SEC Declares Symantec Proxy Statement Effective
SEC Declares Symantec Form S-4 Registration/Proxy Statement Effective
Symantec And VERITAS Set June 24 For Special Meeting Of Stockholders
Symantec Corp. (Nasdaq: SYMC) and VERITAS Software Corp. (Nasdaq: VRTS) today announced that the Securities and Exchange Commission has declared effective the Form S-4 Registration/Joint Proxy statement concerning their proposed merger. Each company will hold a special meeting of stockholders on June 24, 2005 to approve matters relating to the proposed merger between the two companies.
Stockholders of record as of May 12, 2005 will be mailed the joint proxy statement/prospectus in connection with the proposed merger and will be entitled to vote at the respective company’s special stockholder meeting. The joint proxy statement will be mailed to stockholders of both companies on or about May 23, 2005. The merger is subject to customary closing conditions, including requisite approvals by the stockholders of both companies. The parties expect to close the proposed merger transaction soon after the companies conduct their special stockholder meetings and receive the requisite stockholder approvals.
VERITAS stockholders are invited to attend its special meeting of shareholders to be held at 8 am PDT on June 24 at the VERITAS offices located at 350 Ellis Street, Mountain View, Calif., 94043.
Symantec stockholders are invited to attend its special meeting of shareholders to be held at 8 am PDT on June 24 at the Symantec offices located at 20330 Stevens Creek Blvd, Cupertino, Calif., 95014.
About VERITAS Software
VERITAS Software, one of the 10 largest software companies in the world, is a leading provider of software and services to enable utility computing. In a utility computing model, IT resources are aligned with business needs, and business applications are delivered with optimal performance and availability on top of shared computing infrastructure, minimising hardware and labour costs. With 2004 revenue of $2.04 billion, VERITAS delivers products and services for data protection, storage & server management, high availability and application performance management that are used by 99 percent of the Fortune 500. More information about VERITAS Software can be found at www.veritas.com.
Symantec is the global leader in information security providing a broad range of software, appliances and services designed to help individuals, small and mid-sized businesses and large enterprises secure and manage their IT infrastructure. Symantec’s Norton brand of products is the worldwide leader in consumer security and problem-solving solutions. Headquartered in Cupertino, Calif., Symantec has operations in more than 35 countries. More information is available at http://www.symantec.com.
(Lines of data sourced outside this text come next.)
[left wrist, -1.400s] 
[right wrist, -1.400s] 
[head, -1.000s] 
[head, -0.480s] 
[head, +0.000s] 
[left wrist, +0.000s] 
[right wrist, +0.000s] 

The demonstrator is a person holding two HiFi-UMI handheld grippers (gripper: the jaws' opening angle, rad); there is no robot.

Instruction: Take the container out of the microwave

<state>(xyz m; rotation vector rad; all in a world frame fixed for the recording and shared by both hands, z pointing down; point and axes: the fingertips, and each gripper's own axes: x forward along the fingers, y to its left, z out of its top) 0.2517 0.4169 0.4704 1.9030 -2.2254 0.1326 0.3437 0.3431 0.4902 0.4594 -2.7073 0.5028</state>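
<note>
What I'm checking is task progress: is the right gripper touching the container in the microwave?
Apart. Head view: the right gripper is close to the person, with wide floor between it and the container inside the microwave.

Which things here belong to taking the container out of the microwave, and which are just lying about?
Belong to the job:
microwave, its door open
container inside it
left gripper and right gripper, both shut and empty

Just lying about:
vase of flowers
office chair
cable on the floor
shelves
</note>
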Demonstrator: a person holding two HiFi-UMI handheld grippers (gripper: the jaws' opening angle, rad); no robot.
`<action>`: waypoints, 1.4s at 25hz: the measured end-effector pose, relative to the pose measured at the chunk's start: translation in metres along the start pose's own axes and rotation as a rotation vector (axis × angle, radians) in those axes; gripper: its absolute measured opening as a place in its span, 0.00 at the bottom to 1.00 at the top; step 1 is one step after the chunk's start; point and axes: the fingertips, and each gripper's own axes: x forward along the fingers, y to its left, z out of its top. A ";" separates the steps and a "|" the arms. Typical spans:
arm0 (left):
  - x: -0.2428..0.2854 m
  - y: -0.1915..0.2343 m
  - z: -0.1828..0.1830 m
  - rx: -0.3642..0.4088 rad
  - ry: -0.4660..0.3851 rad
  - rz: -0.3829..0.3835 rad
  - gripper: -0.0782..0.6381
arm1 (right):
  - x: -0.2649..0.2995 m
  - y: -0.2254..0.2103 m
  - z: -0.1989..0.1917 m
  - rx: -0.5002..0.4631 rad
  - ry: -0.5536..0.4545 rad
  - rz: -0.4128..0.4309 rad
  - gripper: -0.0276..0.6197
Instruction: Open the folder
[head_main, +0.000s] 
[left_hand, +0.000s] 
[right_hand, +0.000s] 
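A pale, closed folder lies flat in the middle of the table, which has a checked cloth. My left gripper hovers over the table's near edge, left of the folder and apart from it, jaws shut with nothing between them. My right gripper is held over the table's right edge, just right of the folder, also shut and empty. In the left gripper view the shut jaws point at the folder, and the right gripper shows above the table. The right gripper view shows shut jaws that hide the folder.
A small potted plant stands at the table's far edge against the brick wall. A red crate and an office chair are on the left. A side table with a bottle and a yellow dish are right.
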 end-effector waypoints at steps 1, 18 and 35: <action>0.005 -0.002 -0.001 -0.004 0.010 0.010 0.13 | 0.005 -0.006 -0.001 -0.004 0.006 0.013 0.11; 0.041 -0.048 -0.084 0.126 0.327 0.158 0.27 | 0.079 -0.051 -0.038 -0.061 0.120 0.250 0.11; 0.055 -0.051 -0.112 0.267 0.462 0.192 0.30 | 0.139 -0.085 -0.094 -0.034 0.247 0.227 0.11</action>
NOTE TO EDITORS: If you would like additional information on Symantec Corporation and its products, please view the Symantec Press Centre at http://www.symantec.com/PressCenter/ on Symantec’s web site. All prices noted are in US dollars and are valid only in the United States.
Symantec and the Symantec logo are trademarks or registered trademarks, in the United States and certain other countries, of Symantec Corporation. Additional company and product names may be trademarks or registered trademarks of the individual companies and are respectfully acknowledged.
VERITAS Software and the VERITAS Software logo are trademarks or registered trademarks of VERITAS Software Corporation or its affiliates in the U.S. and other countries. Other names may be trademarks of their respective owners.
FORWARD LOOKING STATEMENTS: This press release contains forward-looking statements, including statements regarding the timing of the special meetings of stockholders and closing of the merger, that involve known and unknown risks, uncertainties and other factors that may cause actual outcomes to differ materially from outcomes expressed or implied by this press release. Such risk factors include, among others that the matters submitted for stockholder approval at the special meetings of stockholders may not be approved. Actual results may differ materially from those contained in the forward-looking statements in this press release. Additional information concerning these and other risk factors is contained in the Risk Factors sections of Symantec’s and VERITAS’ previously filed
Form 10-Ks and Form 10-Qs.
Additional Information and Where to Find It
Symantec Corporation has filed a registration statement on Form S-4 containing a definitive joint proxy statement/prospectus in connection with the merger transaction involving Symantec and VERITAS Software Corporation. We urge investors and security holders to read this filing because it contains important information about the merger. Symantec, VERITAS and their directors and executive officers may be deemed to be participants in the solicitation of proxies from stockholders in connection with the merger. Information regarding the special interests of these directors and executive officers in the merger is included in the definitive joint proxy statement/prospectus described above. Additional information regarding the directors and executive officers of Symantec or VERITAS is also included in Symantec’s proxy statement for its 2004 Annual Meeting of Stockholders, which was filed with the SEC on July 30, 2004 or VERITAS’ annual report on Form 10-K for the year ended December 31, 2004, which was filed with the SEC on April 6, 2005. Investors and security holders may obtain free copies of the documents described above and other documents filed with the SEC at www.sec.gov or by contacting Symantec Investor Relations at 408-517-8239 or VERITAS Investor Relations at 650-527-4523.